# What the task asks
Copy out the data that comes next, character for character, and leave the images aside.

# Given information
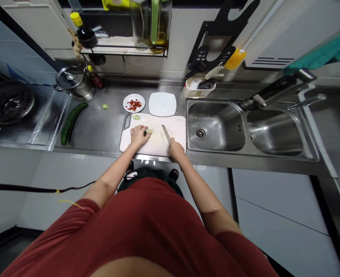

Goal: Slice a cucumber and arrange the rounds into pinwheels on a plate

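While right fingers (172,142) grip knife (166,134), left fingers (142,129) clamp cucumber piece (149,132), partly hidden beneath them.

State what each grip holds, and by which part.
The right grip holds the knife by its handle end; the left grip holds a cucumber piece, its exact hold unclear.

There are two hands (139,137), one knife (166,134), one cutting board (161,144) and two plates (162,104). I count also one whole cucumber (72,122), one pot (82,90) and two sink basins (216,127). The cucumber slices (136,117) are too small for exact counting.
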`<state>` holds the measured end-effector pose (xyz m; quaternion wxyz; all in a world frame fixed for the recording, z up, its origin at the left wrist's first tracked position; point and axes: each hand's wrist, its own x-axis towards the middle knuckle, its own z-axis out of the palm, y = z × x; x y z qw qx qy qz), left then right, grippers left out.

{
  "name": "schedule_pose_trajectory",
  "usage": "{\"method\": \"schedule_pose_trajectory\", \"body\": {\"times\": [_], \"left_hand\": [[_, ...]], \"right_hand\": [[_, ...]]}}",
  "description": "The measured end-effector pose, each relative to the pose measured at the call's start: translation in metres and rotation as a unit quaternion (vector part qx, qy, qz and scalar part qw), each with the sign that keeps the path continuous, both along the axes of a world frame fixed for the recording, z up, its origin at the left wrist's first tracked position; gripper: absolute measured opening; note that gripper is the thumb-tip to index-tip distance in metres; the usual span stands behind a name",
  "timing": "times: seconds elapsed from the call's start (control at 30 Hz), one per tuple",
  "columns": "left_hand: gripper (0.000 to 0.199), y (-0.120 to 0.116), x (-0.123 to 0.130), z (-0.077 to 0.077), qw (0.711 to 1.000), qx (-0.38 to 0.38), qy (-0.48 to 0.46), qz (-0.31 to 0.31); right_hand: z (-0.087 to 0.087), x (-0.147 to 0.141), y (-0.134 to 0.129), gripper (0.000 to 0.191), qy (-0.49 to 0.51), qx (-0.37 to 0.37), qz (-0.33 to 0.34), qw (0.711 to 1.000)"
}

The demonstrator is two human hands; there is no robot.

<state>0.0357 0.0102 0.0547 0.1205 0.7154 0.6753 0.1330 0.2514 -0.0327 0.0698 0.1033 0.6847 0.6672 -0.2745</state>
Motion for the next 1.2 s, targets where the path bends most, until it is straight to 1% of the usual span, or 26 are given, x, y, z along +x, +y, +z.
{"method": "schedule_pose_trajectory", "body": {"times": [0.07, 0.13, 0.27, 0.37, 0.47, 0.63, 0.7, 0.77, 0.83, 0.9, 0.97, 1.07, 1.2], "left_hand": [[0.032, 0.003, 0.010, 0.004, 0.999, -0.025, 0.042, -0.009], [0.029, 0.006, 0.017, 0.006, 0.997, -0.037, 0.072, -0.005], [0.026, 0.009, 0.023, 0.005, 0.996, -0.041, 0.085, -0.005], [0.023, 0.013, 0.022, 0.004, 0.996, -0.050, 0.078, 0.003], [0.019, 0.016, 0.022, 0.004, 0.996, -0.066, 0.050, 0.018], [0.015, 0.017, 0.028, 0.005, 0.997, -0.073, 0.005, 0.006], [0.013, 0.019, 0.028, 0.006, 0.998, -0.066, -0.011, 0.015], [0.011, 0.024, 0.026, 0.007, 0.997, -0.052, -0.030, 0.042], [0.011, 0.034, 0.020, 0.007, 0.994, -0.045, -0.053, 0.084], [0.013, 0.046, 0.011, 0.006, 0.986, -0.059, -0.084, 0.130], [0.016, 0.059, 0.001, 0.004, 0.979, -0.065, -0.102, 0.161], [0.018, 0.075, -0.012, -0.001, 0.976, -0.059, -0.103, 0.182], [0.021, 0.085, -0.020, -0.005, 0.979, -0.051, -0.088, 0.178]], "right_hand": [[0.000, 0.000, 0.000, 0.031, 0.000, -0.001, 0.000, 1.000], [-0.001, 0.000, -0.001, 0.031, 0.000, 0.000, 0.000, 1.000], [-0.001, 0.000, -0.001, 0.030, -0.002, -0.003, -0.001, 1.000], [-0.002, -0.001, 0.000, 0.030, -0.008, -0.006, -0.005, 1.000], [-0.003, -0.001, 0.000, 0.030, -0.012, -0.005, -0.003, 1.000], [-0.004, -0.001, 0.000, 0.031, -0.014, -0.002, 0.001, 1.000], [-0.003, -0.001, 0.000, 0.031, -0.017, -0.002, 0.001, 1.000], [-0.003, -0.001, 0.000, 0.030, -0.019, -0.005, 0.000, 1.000], [-0.003, -0.001, 0.000, 0.029, -0.021, -0.006, 0.000, 1.000], [-0.004, -0.001, 0.001, 0.028, -0.020, -0.004, -0.001, 1.000], [-0.004, 0.000, 0.001, 0.028, -0.018, -0.002, 0.000, 1.000], [-0.003, 0.001, 0.000, 0.028, -0.013, -0.002, 0.003, 1.000], [0.001, 0.001, 0.000, 0.030, -0.014, -0.011, 0.000, 1.000]]}}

# Exercise result
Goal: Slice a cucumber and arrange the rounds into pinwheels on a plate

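While right fingers (172,142) grip knife (166,134), left fingers (142,129) clamp cucumber piece (149,132), partly hidden beneath them.

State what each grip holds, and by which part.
The right grip holds the knife by its handle end; the left grip holds a cucumber piece, its exact hold unclear.

There are two hands (139,137), one knife (166,134), one cutting board (161,144) and two plates (162,104). I count also one whole cucumber (72,122), one pot (82,90) and two sink basins (216,127). The cucumber slices (136,117) are too small for exact counting.
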`<state>` holds the measured end-effector pose (xyz m; quaternion wxyz; all in a world frame fixed for the recording, z up, its origin at the left wrist's first tracked position; point and axes: each hand's wrist, its own x-axis towards the middle knuckle, its own z-axis out of the palm, y = z × x; x y z qw qx qy qz), left then right, grippers left out.

{
  "name": "schedule_pose_trajectory",
  "usage": "{\"method\": \"schedule_pose_trajectory\", \"body\": {\"times\": [_], \"left_hand\": [[_, ...]], \"right_hand\": [[_, ...]]}}",
  "description": "The measured end-effector pose, each relative to the pose measured at the call's start: translation in metres and rotation as a unit quaternion (vector part qx, qy, qz and scalar part qw), each with the sign that keeps the path continuous, both along the axes of a world frame fixed for the recording, z up, its origin at the left wrist's first tracked position; gripper: absolute measured opening; note that gripper is the thumb-tip to index-tip distance in metres; the usual span stands behind a name",
  "timing": "times: seconds elapsed from the call's start (control at 30 Hz), one per tuple",
  "columns": "left_hand: gripper (0.000 to 0.199), y (-0.120 to 0.116), x (-0.123 to 0.130), z (-0.077 to 0.077), qw (0.711 to 1.000), qx (-0.38 to 0.38), qy (-0.48 to 0.46), qz (-0.31 to 0.31); right_hand: z (-0.087 to 0.087), x (-0.147 to 0.141), y (-0.134 to 0.129), gripper (0.000 to 0.191), qy (-0.49 to 0.51), qx (-0.37 to 0.37), qz (-0.33 to 0.34), qw (0.711 to 1.000)"
}

The demonstrator is two human hands; there is no robot.

<state>0.0357 0.0102 0.0547 0.1205 0.7154 0.6753 0.1330 0.2514 -0.0327 0.0698 0.1033 0.6847 0.6672 -0.2745</state>
Motion for the next 1.2 s, targets where the path bends most, until it is straight to 1% of the usual span, or 26 are given, x, y, z along +x, +y, +z.
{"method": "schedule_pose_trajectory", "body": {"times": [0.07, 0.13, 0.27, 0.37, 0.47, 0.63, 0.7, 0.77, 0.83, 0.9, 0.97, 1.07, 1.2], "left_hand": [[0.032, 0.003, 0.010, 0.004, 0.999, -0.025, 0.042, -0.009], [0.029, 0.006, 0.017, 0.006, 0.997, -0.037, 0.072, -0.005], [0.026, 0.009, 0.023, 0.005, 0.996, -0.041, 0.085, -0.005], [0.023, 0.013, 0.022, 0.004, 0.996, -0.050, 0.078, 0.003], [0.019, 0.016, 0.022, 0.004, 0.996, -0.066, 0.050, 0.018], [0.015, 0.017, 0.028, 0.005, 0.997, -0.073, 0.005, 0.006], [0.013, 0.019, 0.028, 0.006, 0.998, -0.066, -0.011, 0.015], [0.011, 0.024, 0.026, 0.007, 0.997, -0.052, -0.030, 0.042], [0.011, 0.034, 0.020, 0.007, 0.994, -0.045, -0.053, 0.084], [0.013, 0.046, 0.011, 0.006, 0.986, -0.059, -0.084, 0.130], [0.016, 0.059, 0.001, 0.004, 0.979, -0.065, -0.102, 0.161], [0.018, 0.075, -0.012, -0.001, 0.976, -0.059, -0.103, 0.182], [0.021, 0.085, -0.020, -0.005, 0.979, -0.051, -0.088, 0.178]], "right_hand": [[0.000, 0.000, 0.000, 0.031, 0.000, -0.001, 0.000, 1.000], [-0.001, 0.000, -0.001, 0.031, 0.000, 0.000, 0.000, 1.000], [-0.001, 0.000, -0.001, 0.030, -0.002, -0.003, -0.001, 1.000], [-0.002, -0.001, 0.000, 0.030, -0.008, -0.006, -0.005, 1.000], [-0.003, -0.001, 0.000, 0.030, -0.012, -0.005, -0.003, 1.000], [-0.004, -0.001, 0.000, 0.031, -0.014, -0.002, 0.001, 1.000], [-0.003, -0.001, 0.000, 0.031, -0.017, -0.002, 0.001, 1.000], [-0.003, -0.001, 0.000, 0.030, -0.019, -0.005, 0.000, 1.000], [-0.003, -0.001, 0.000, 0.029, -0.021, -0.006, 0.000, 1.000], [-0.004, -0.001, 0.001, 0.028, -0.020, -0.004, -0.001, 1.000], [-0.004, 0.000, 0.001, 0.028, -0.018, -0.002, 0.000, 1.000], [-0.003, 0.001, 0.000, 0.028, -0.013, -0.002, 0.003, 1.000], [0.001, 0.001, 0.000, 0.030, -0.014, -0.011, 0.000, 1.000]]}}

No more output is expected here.